Task goal =
From the records below, transcribe only the lines running from the one with "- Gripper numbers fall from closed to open" through the one with "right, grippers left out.". Keep both of those end lines.

Data Start Marker

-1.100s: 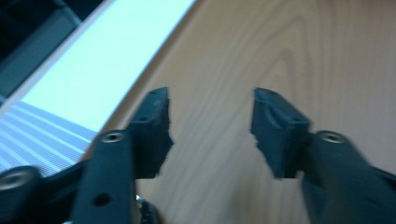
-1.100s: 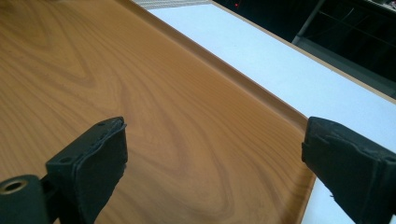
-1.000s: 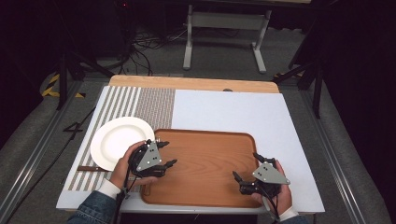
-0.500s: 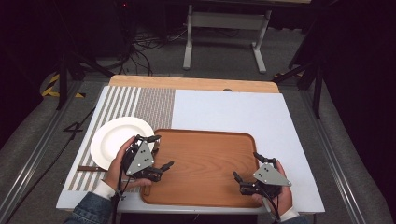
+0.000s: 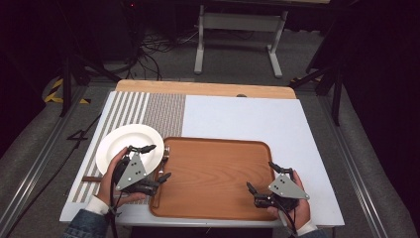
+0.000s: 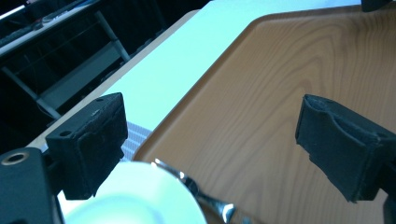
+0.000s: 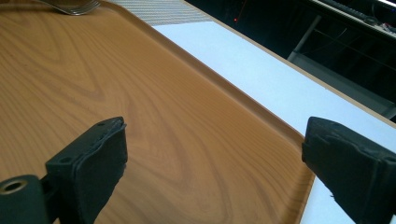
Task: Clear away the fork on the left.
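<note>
High view: left gripper (image 5: 157, 162), jaws just opened and empty, spans plate (image 5: 119, 144) edge and wooden tray (image 5: 213, 173) near-left corner; fork (image 5: 165, 152) lies between them. Right gripper (image 5: 260, 176) open at tray's near-right. Left gripper view: fork (image 6: 205, 198) beside plate (image 6: 140, 196), unheld. Right gripper view: jaws wide above tray (image 7: 140, 102), fork (image 7: 74, 5) far left.

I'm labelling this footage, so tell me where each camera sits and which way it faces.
High view: above the person's side, looking forward and down on the wooden tray; both hands, left gripper and right gripper show.
Left gripper view: between its open jaws, the tray, plate, fork.
Right gripper view: between its open jaws, the tray.
All share the tray.
</note>
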Available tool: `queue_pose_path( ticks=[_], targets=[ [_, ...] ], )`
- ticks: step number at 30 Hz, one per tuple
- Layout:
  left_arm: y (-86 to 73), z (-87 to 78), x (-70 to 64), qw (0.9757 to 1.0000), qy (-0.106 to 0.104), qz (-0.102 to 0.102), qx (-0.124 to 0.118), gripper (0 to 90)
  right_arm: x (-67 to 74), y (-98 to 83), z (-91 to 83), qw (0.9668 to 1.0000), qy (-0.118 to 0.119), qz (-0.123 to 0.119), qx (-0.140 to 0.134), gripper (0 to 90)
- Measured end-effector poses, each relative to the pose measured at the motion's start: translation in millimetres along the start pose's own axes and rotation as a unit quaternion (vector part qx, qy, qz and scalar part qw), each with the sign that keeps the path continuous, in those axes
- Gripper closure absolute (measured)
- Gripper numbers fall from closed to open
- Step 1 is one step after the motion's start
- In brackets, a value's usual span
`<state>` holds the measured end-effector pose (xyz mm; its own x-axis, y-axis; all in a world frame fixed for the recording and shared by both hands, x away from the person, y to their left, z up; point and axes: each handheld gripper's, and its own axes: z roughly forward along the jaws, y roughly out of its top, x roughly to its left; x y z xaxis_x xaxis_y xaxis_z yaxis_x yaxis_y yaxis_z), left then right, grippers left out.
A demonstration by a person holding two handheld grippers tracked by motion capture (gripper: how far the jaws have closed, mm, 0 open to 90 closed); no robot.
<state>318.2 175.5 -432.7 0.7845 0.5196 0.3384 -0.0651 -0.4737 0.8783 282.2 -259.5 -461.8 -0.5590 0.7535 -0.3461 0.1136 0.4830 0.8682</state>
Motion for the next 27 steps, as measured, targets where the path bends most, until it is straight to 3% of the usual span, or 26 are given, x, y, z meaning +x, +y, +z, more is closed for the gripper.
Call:
queue_pose_path(
  ticks=[9,12,14,18,21,27],
  targets=[
    [-27.6,-20.8,2.3,0.9989,0.022,-0.037,0.016,9.5,-1.0,0.0,-0.4,1.0,-0.005,-0.001,-0.005,7.5],
    [-34.8,-26.7,1.8,0.9981,0.026,-0.055,0.009,9.5,-1.3,-0.2,0.1,1.0,-0.006,-0.001,-0.004,7.5],
    [-41.5,-30.8,-0.1,0.9965,0.029,-0.078,0.007,9.2,-1.3,-0.5,0.1,1.0,-0.007,0.0,-0.005,7.5],
    [-45.8,-35.0,-3.3,0.9963,0.033,-0.078,0.017,8.7,-2.1,-1.2,-0.5,0.9999,-0.009,0.003,-0.006,7.2],
    [-48.2,-35.4,-2.3,0.9956,0.03,-0.088,0.011,8.3,-4.1,-1.3,-1.8,0.9998,-0.014,0.007,-0.01,6.7],
    [-48.2,-33.3,-2.5,0.9959,0.025,-0.086,0.011,7.5,-5.2,-1.6,-3.8,0.9996,-0.019,0.012,-0.015,6.3]
  ],
)
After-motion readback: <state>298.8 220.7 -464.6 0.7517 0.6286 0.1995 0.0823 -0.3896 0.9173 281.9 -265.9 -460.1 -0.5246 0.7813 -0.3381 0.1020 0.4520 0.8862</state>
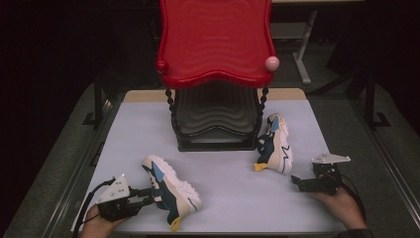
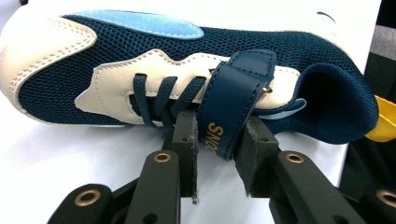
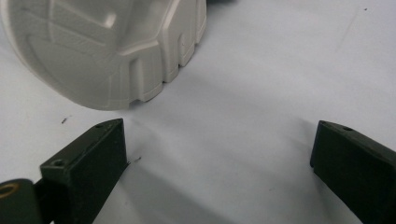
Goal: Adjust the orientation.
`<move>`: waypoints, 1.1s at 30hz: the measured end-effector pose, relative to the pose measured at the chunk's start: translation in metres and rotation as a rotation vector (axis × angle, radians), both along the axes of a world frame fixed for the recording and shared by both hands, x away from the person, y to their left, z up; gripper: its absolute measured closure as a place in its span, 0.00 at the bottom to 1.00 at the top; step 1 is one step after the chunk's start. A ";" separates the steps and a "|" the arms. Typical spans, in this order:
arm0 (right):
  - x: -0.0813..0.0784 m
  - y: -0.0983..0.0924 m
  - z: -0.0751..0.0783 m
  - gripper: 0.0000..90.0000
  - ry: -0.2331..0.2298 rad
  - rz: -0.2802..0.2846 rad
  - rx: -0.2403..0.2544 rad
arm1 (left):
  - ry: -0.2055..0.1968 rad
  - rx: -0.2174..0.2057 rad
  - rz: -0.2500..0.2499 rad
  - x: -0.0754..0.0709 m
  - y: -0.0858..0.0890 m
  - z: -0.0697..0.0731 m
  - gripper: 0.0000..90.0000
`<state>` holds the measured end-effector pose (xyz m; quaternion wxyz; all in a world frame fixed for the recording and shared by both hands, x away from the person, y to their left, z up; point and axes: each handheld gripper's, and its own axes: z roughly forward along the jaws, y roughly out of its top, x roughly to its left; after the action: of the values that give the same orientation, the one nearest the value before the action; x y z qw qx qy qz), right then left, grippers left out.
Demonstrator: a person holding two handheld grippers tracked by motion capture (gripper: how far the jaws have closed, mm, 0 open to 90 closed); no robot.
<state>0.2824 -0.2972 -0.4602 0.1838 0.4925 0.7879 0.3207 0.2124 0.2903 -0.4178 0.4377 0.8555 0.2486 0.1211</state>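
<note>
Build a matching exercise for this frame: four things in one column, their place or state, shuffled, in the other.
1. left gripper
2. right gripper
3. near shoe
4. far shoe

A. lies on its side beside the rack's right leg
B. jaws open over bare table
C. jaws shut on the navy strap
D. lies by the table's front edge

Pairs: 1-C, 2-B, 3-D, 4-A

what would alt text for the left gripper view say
The left gripper has its two black jaws shut on the navy strap of a shoe lying on its side on a white table. The shoe is navy mesh with cream panels, a light blue patch and navy laces.
</note>
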 end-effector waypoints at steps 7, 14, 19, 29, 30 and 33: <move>0.000 0.000 0.000 0.03 0.000 0.000 0.000 | 0.009 -0.044 0.006 -0.003 0.004 0.005 0.78; 0.000 0.000 0.000 0.03 0.000 0.000 0.000 | 0.016 -0.076 0.003 0.005 0.000 0.011 0.78; 0.000 0.000 0.000 0.03 -0.001 -0.001 0.001 | 0.011 -0.083 -0.008 0.012 -0.004 0.016 0.78; 0.000 0.000 0.000 0.03 -0.001 0.000 0.001 | 0.014 -0.109 -0.014 0.030 -0.016 0.027 0.78; 0.000 0.000 0.000 0.03 -0.001 0.000 0.001 | 0.014 -0.110 -0.014 0.032 -0.018 0.028 0.78; 0.000 0.000 0.000 0.03 -0.001 0.000 0.001 | 0.013 -0.107 -0.014 0.037 -0.023 0.031 0.78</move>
<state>0.2825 -0.2973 -0.4603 0.1839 0.4926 0.7876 0.3213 0.2494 0.2670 -0.3871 0.4821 0.8334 0.2515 0.0990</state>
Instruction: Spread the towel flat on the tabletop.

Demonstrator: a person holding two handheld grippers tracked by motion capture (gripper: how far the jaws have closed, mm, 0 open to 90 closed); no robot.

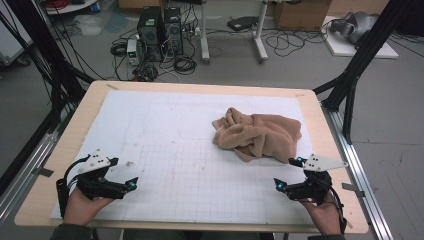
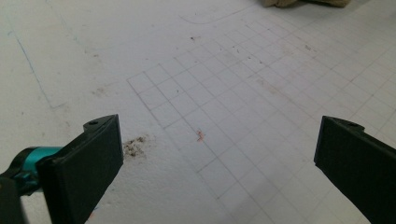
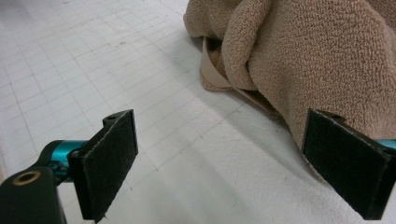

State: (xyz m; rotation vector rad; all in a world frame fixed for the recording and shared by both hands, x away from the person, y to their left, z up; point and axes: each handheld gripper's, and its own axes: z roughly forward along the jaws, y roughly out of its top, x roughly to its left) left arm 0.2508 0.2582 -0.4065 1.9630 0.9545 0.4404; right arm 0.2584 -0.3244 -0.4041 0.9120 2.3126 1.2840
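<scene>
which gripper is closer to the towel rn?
The right gripper. Its open jaws sit just short of the crumpled tan towel, while the left gripper, also open, is over the bare white gridded mat, far across the table.

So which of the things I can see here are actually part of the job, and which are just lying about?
Part of the job:
- tan towel, crumpled on the white mat
- left hand-held gripper, jaws open
- right hand-held gripper, jaws open, beside the towel

Just lying about:
- computer towers on the floor
- loose cables
- cardboard box
</scene>
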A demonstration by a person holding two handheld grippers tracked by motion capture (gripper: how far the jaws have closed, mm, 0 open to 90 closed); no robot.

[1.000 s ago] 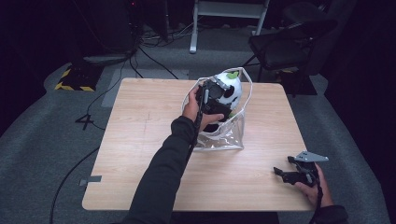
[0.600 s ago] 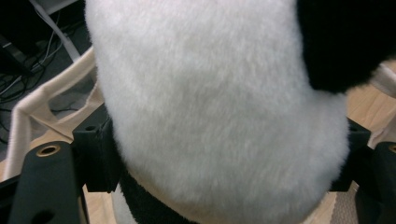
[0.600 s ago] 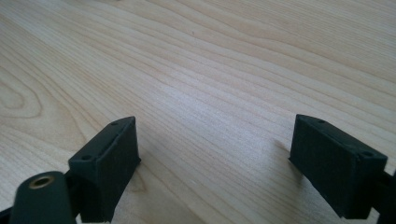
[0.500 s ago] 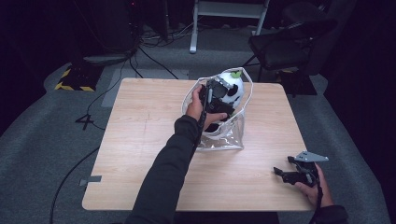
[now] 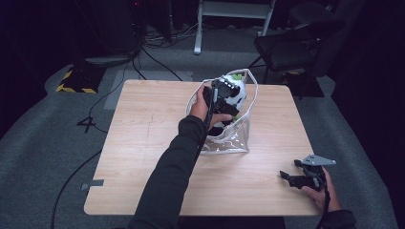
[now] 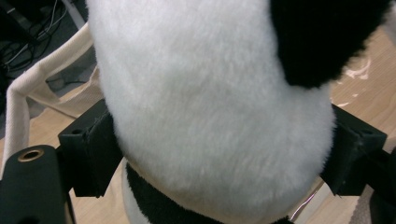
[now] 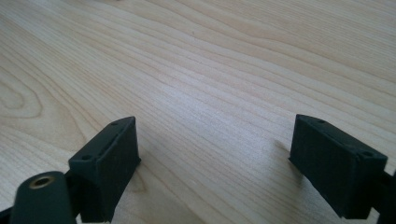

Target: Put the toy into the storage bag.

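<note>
Left gripper view puts us right on the plush panda, its white fur bulging between our two jaws, which have just been easing apart yet still touch its sides. It sits in the clear bag at the far middle of the table. We judge it light, soft and squashy, so we'd take it across the round body. Our left gripper is there; our right gripper rests near right, jaws wide and empty.
</note>
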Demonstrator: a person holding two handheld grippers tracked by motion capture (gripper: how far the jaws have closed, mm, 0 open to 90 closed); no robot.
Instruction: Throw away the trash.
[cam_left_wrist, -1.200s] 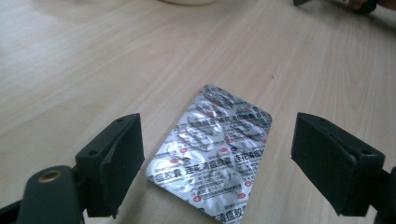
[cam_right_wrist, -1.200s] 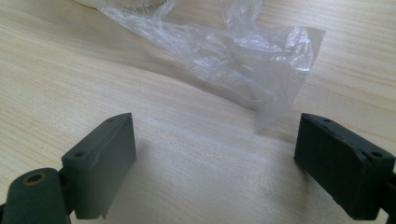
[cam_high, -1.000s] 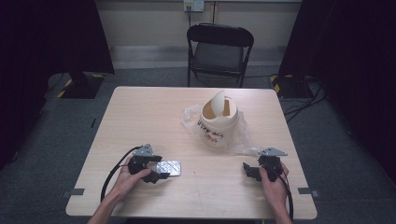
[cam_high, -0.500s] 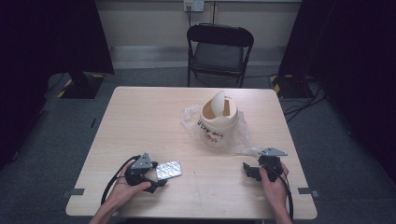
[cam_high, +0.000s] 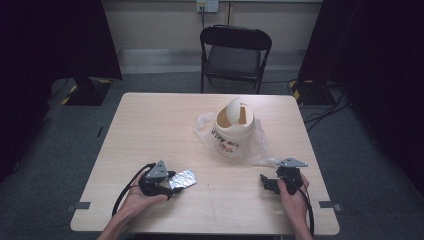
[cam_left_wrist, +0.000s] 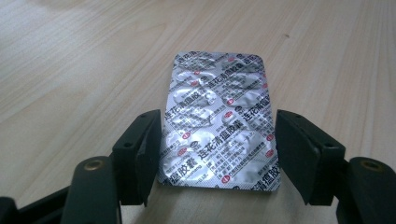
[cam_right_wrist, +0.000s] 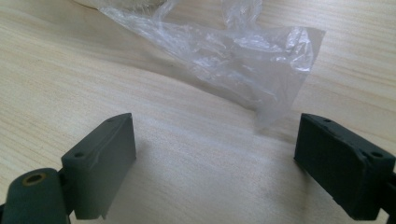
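step: grasp approach, likely | left gripper open, jaws flanking foil blister pack, flat on worktop near-left of bin | right gripper open, empty | next: close left jaws on pack edges

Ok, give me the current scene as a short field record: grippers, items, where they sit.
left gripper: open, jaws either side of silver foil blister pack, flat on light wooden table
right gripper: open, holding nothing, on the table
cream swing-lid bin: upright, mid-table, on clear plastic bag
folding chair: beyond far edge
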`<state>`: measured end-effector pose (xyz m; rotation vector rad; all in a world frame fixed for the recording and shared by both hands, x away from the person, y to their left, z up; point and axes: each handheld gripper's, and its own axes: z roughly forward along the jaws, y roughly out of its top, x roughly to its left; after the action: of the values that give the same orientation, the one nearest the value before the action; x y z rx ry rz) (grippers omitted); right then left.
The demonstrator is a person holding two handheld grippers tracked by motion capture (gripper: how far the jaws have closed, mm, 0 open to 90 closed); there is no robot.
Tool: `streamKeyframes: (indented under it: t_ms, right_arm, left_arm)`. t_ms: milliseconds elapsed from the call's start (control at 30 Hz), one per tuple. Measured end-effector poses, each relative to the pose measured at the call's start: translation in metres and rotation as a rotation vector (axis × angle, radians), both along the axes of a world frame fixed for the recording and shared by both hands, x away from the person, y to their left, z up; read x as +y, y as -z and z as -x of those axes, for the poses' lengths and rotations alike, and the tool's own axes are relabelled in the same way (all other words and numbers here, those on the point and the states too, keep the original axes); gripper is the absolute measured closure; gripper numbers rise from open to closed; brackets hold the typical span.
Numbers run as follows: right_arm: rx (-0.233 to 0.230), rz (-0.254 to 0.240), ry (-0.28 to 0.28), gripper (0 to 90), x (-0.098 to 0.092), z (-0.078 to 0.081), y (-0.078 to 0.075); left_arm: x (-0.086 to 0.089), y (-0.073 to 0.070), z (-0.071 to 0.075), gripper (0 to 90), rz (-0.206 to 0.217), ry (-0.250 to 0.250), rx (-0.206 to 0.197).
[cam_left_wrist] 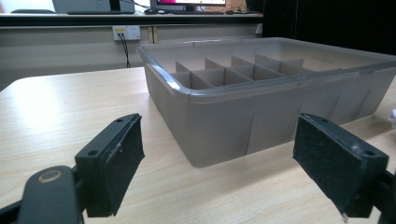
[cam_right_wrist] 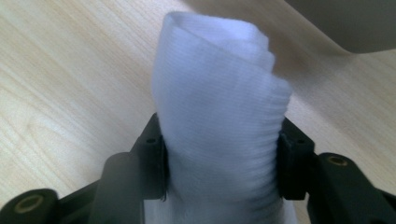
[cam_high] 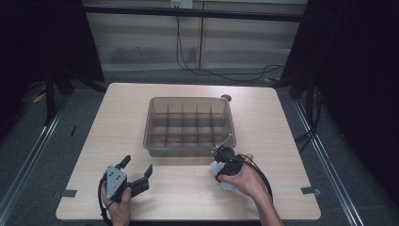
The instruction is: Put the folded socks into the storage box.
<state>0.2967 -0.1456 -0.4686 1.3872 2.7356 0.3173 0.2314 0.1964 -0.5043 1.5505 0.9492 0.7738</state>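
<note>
Squarely between the right tongs (cam_right_wrist: 222,158) — pads pressing — sits the white cloth roll (cam_right_wrist: 219,93).

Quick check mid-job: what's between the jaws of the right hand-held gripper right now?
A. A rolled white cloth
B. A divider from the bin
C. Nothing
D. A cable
A. In the right gripper view the right hand-held gripper has both jaws pressed against a rolled white cloth above the table.
</note>
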Motion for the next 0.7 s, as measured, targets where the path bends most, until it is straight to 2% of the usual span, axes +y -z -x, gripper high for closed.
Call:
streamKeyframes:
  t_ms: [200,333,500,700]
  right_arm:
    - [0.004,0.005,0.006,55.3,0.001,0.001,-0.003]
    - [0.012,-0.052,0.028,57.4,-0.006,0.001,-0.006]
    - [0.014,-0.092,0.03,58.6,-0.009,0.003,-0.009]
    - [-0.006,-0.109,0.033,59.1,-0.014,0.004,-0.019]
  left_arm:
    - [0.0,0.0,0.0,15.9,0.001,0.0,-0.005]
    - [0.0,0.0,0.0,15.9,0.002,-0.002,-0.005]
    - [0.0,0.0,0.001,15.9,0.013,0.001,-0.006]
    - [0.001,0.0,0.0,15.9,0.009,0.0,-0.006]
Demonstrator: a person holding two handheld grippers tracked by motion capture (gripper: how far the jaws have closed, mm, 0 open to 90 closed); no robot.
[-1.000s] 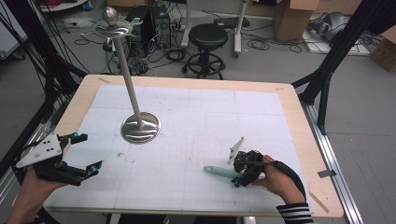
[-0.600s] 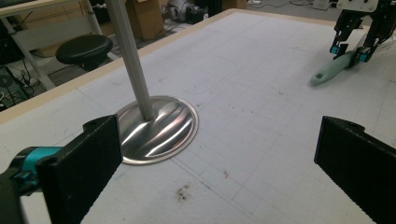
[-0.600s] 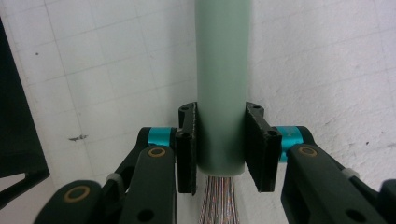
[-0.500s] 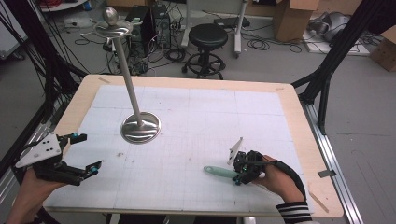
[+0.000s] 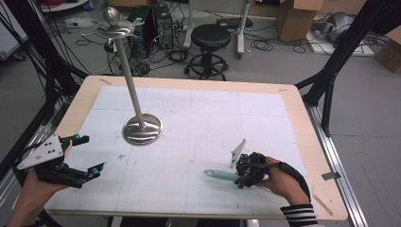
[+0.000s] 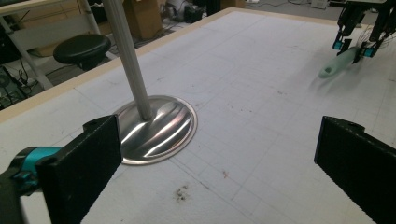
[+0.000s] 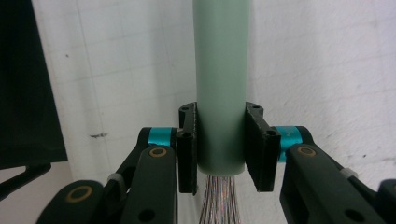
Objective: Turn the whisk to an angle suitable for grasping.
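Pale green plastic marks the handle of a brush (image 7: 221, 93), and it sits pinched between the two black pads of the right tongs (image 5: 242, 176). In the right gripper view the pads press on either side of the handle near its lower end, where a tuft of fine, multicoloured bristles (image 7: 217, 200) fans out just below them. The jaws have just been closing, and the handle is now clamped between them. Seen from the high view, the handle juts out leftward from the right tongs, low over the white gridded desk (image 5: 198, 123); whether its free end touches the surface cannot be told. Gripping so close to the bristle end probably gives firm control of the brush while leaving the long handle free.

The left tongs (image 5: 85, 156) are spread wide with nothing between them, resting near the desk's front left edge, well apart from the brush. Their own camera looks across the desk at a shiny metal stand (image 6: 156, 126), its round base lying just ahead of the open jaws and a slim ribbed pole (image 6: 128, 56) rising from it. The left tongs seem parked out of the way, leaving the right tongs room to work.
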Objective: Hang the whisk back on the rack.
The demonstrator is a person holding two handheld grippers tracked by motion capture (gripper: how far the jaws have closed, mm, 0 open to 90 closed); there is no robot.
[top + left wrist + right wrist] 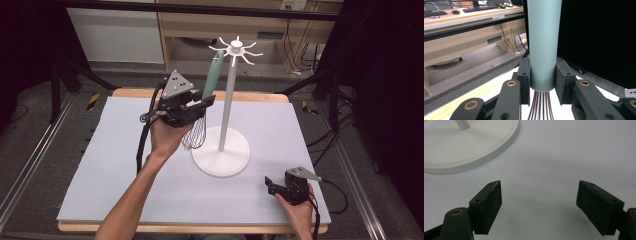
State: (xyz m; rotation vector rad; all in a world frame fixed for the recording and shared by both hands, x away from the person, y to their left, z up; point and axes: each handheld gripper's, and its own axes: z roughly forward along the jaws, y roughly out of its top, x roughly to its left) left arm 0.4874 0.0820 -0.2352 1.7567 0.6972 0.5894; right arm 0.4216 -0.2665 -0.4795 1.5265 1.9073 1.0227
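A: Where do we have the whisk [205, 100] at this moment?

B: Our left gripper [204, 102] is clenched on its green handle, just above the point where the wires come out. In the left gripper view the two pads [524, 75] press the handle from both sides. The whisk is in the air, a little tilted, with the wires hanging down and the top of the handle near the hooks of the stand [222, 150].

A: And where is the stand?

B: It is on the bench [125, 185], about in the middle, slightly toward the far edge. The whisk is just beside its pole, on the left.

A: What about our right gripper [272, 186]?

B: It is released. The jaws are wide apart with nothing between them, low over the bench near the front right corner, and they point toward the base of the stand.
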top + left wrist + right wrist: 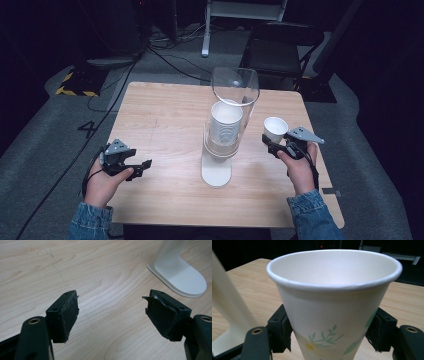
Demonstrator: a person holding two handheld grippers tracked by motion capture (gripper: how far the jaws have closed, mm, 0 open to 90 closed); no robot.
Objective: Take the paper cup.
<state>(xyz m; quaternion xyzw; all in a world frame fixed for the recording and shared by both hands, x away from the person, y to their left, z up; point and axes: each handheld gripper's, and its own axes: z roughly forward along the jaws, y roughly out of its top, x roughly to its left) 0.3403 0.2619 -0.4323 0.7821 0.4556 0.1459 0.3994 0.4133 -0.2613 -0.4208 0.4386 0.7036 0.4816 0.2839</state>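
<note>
Over the wooden table, from the high view, a clear tube dispenser on a white stand sits about in the middle, with a stack of paper cups inside it. Just right of it, the right tool is pinching a single paper cup upright, lifted a bit off the table and apart from the dispenser. The left tool hangs low over the table's near-left part, well apart from the dispenser, nothing in it.

Left gripper view: the left tool has its jaws spread wide with only bare wood grain between them. The stand's white foot sits up in the top right corner, not touching the jaws.

Right gripper view: the cup is pretty much in your face, mouth up, empty inside, with a green leaf and yellow flower print low on its wall. The right tool has a pad pressed against each side of the cup's lower half. The dispenser's white upright runs along the left edge, close by but apart from the cup.
</note>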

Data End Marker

Solved exercise =
- Gripper numbers fall from closed to open
- Step 1 is one step after the motion's start
- In brackets, a value's usual span
`<state>` holds the measured end-effector pose (xyz mm; its own x-axis, y-axis; all in a world frame fixed for the recording and shared by both hands, x away from the person, y to their left, z up; point and axes: each handheld gripper's, and its own axes: z roughly forward along the jaws, y roughly out of its top, x roughly to its left; x y z xaxis_x xaxis_y xaxis_z yaxis_x yaxis_y yaxis_z), left then right, grippers left out.

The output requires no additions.